He’s not the type to open himself easily to just anyone. You have to break through his walls, earn his guarded respect, prove yourself through patience and sincerity. I know. That’s how our relationship began. That’s how I got in.

Sure, I’ve noticed the glances he sometimes gets. The lingering stares. But I told myself it was natural—he’s never alone, after all.

Wherever he goes, he’s flanked by me or Calypso. It’s not every day someone in Okhema sees a functioning polyamorous triad, especially one so public. It draws eyes. Whispers. Questions. The Chrysos Heirs alone would’ve drawn enough scrutiny. Add love into the mix, and the weight of our image becomes even more unbearable.

And yet… something’s different lately.

And it has something to do with my friend. Specifically—Cipher.

I can’t even begin to think where to start. They’re always arguing. Or rather, Cipher is always poking at him like a child who found the world's most sarcastic toy. She annoys him on purpose, I’m sure of it. That’s normal, right?

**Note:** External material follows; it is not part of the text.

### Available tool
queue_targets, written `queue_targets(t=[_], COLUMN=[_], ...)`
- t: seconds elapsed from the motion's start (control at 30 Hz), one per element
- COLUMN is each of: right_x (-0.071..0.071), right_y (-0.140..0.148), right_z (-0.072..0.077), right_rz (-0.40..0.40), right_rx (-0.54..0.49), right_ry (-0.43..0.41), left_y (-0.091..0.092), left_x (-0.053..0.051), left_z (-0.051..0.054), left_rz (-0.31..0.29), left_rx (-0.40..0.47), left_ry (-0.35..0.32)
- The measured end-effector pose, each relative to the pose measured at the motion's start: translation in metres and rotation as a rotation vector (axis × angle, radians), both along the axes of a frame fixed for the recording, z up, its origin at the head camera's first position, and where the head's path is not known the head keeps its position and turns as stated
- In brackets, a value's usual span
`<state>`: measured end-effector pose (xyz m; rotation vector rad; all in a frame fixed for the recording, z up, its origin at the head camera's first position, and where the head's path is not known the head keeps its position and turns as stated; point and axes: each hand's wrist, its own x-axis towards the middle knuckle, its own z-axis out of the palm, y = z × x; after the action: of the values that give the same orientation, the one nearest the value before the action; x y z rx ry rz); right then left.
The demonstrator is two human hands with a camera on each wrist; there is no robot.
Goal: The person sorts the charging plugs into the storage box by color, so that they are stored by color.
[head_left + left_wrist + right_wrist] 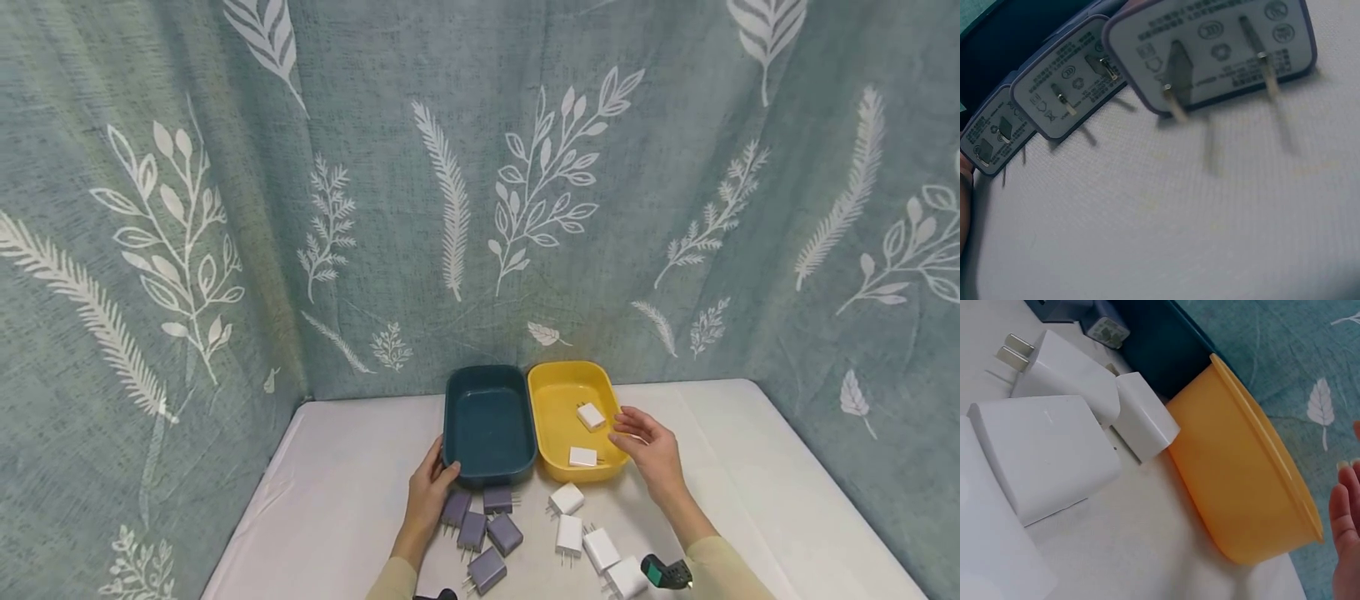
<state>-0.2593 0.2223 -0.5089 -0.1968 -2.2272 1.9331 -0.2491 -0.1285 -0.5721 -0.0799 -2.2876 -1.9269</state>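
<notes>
My left hand (426, 493) rests against the near left corner of a dark blue bin (491, 479), its thumb by the rim and its fingers along the outer side. At the right side of a yellow bin (581, 473) is my right hand (654, 454), fingers loosely bent and holding nothing; the right wrist view shows its fingers (1344, 519) just off the bin's wall (1241, 481). Two white chargers (591, 416) lie inside the yellow bin. Several purple chargers (487, 570) lie in front of the blue bin, and several white ones (568, 535) in front of the yellow bin.
Both bins stand side by side at the back of a white-covered table (315, 492). Behind and at both sides hangs a green-blue curtain (480, 333) with white leaf patterns. A dark device with a green part (654, 572) is by my right wrist.
</notes>
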Motion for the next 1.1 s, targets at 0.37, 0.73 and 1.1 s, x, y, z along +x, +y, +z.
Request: queue_targets(t=[0.37,0.73,1.1], right_x=[0.011,0.020,0.029], right_y=[-0.001,-0.007,-0.009], right_z=[-0.009,-0.014,-0.019], right_rz=[0.021,0.058,0.104], right_rx=[0.019,-0.002,-0.010], right_ry=[0.031,0.063,0.143], left_y=[-0.001,0.001,-0.001], left_x=[-0.001,0.015,0.005], left_z=[-0.005,0.027,0.010], left_rz=[-0.001,-0.034,-0.011], left_rx=[0.002,0.009,0.005], left_ry=[0.009,-0.013,-0.005])
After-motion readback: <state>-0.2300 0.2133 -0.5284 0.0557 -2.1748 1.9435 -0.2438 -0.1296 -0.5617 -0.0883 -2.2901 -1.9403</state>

That’s just how they are.

She still holds a grudge over that manipulation scheme he pulled a year ago—the one she barely escaped with her pride intact. I thought it would fade by now, but apparently not.

And Cipher, though older than most of the Heirs, sometimes behaves like she’s thirteen and powered by stolen candy. She’s clever. But mischievous in the most dangerous ways. That’s not slander—it’s objective observation. I’ve seen what she does to the dormitory intercom when she’s bored.

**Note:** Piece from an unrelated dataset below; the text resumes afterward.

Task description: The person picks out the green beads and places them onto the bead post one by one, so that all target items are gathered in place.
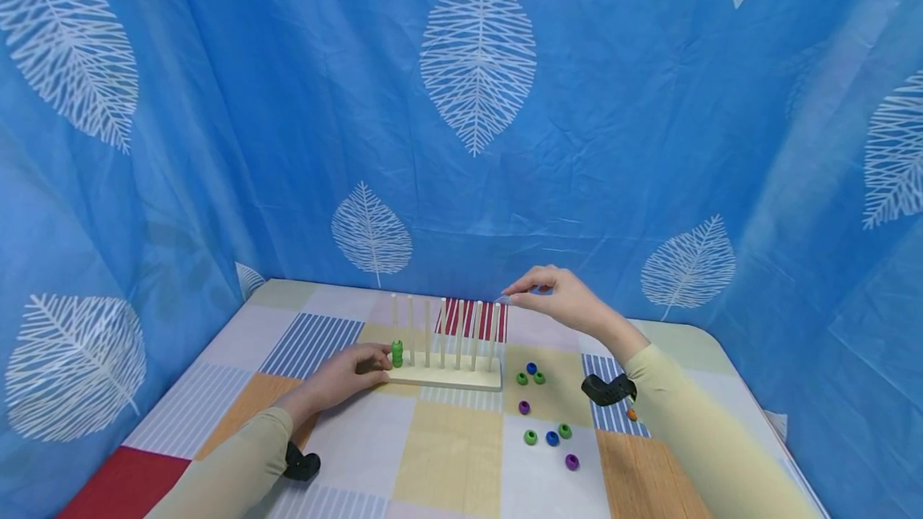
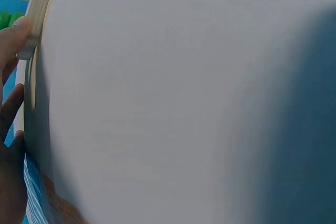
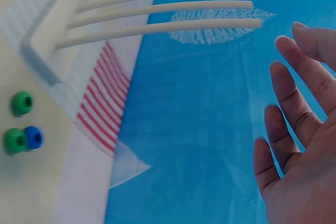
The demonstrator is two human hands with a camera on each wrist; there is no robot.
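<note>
A pale wooden rack (image 1: 447, 377) with several upright pegs stands on the table, green beads (image 1: 397, 353) stacked on its leftmost peg. My left hand (image 1: 351, 375) grips the rack's left end, with thumb and fingers on the base (image 2: 39, 11). Raised above and right of the rack's right end is my right hand (image 1: 558, 295); in the right wrist view that hand (image 3: 310, 114) is empty, fingers apart and slightly bent, near the peg tips. Loose green, blue and purple beads lie right of the rack, among them a blue bead (image 1: 531, 368) and a purple bead (image 1: 524, 407).
Under everything is a patchwork tablecloth (image 1: 450, 455). An orange bead (image 1: 631, 415) lies near the right wrist's black band. Blue curtains (image 1: 577, 142) with white leaf prints hang behind and at both sides of the table.
</note>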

But that’s beside the point.

The real point, the burning core of this irrational suspicion spiraling in my mind—is that I need to confirm the truth. I must.

If he really is cheating on me—if that scholar has the audacity, the sheer blasphemy to sneak around behind my back with someone like Cipher—I… I think I will actually kill him on the spot.
No trial. No lecture. Just a swift end.

…Ah. No.

No no. That’s too extreme again. Breathe, Aglaea.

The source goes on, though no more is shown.